Elsewhere, the apex court, reiterating that simple lack of care or an error of judgment by a medical practitioner is not sufficient to constitute medical negligence, negligence must be of a gross or a very high degree to amount to criminal negligence, observed that for establishing medical negligence or deficiency in service, the courts would need to determine the following;

1. No guarantee is given by any doctor or surgeon that the patient would be cured.

2. The doctor, however, must undertakes a fait, reasonable and competence degree of skill, which may not be the highest skill.

3. Adoption of one of the modes of treatment, if there are many; and treating the patient with due care and caution would not constitute any negligence.

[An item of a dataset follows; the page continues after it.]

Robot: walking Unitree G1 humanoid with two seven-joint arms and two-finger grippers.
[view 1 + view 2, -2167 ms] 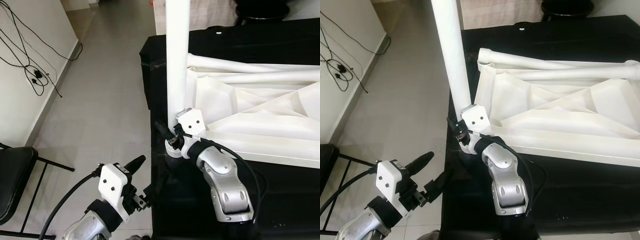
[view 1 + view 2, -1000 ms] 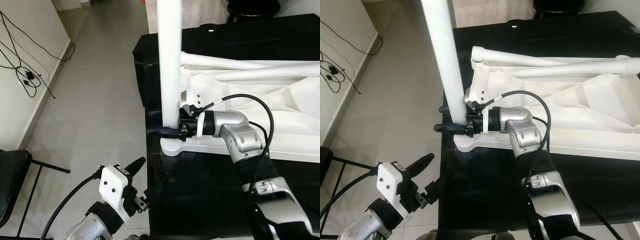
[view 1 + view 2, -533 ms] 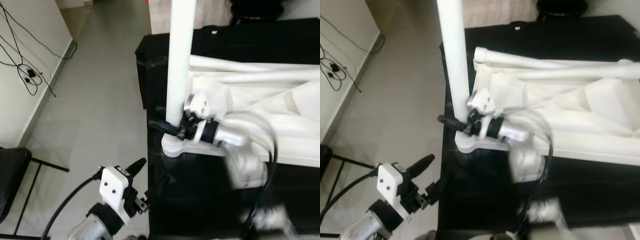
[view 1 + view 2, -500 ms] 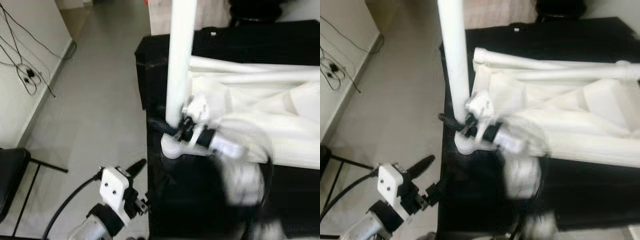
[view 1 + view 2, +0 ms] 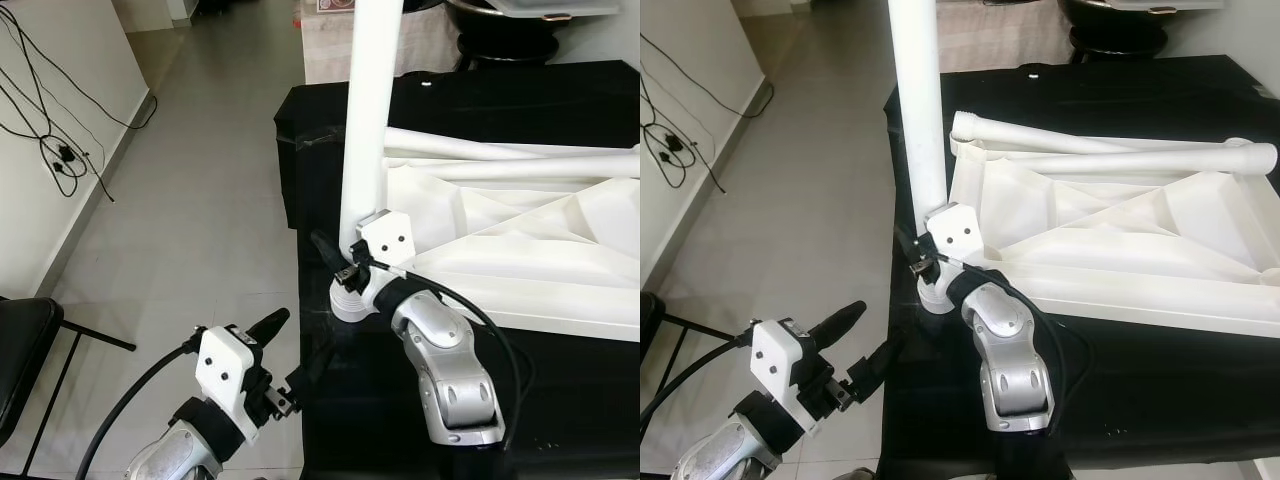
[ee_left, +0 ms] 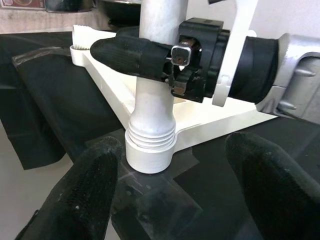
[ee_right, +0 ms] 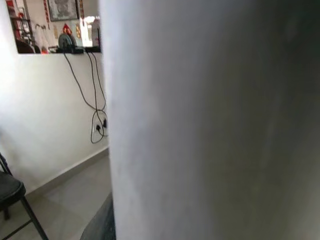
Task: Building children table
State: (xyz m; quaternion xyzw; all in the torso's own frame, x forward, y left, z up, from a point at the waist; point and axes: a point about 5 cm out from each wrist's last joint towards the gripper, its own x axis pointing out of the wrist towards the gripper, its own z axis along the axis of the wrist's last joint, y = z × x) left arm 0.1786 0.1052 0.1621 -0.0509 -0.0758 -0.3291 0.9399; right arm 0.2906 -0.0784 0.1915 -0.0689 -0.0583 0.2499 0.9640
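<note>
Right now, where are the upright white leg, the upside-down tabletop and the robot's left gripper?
Upright table leg (image 5: 367,120), left eye view, mid-shaft.
Upturned white tabletop (image 5: 1120,265), right eye view, ribbed underside.
Left gripper (image 6: 170,185), left wrist view, between the fingertips.

The table leg (image 5: 368,120) in my right end effector (image 5: 340,262) is smooth white plastic, matt. The tabletop (image 5: 1120,240) looks the same. Black cloth (image 5: 1160,380) covers the worktop. The floor (image 5: 200,200) is glossy tile.
</note>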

4. Failure to act in accordance with the standard, reasonable, competent medical means at the time would not constitute a negligence. However, a medical practitioner must exercise the reasonable degree of care and skill and knowledge which he possesses. Failure to use due skill in diagnosis with the result that wrong treatment is given would be negligene.

It advised the adjudging courts to proceed slow in complicated cases in contributing negligence on the part of the doctor, if he is performing his duties to be best of his ability.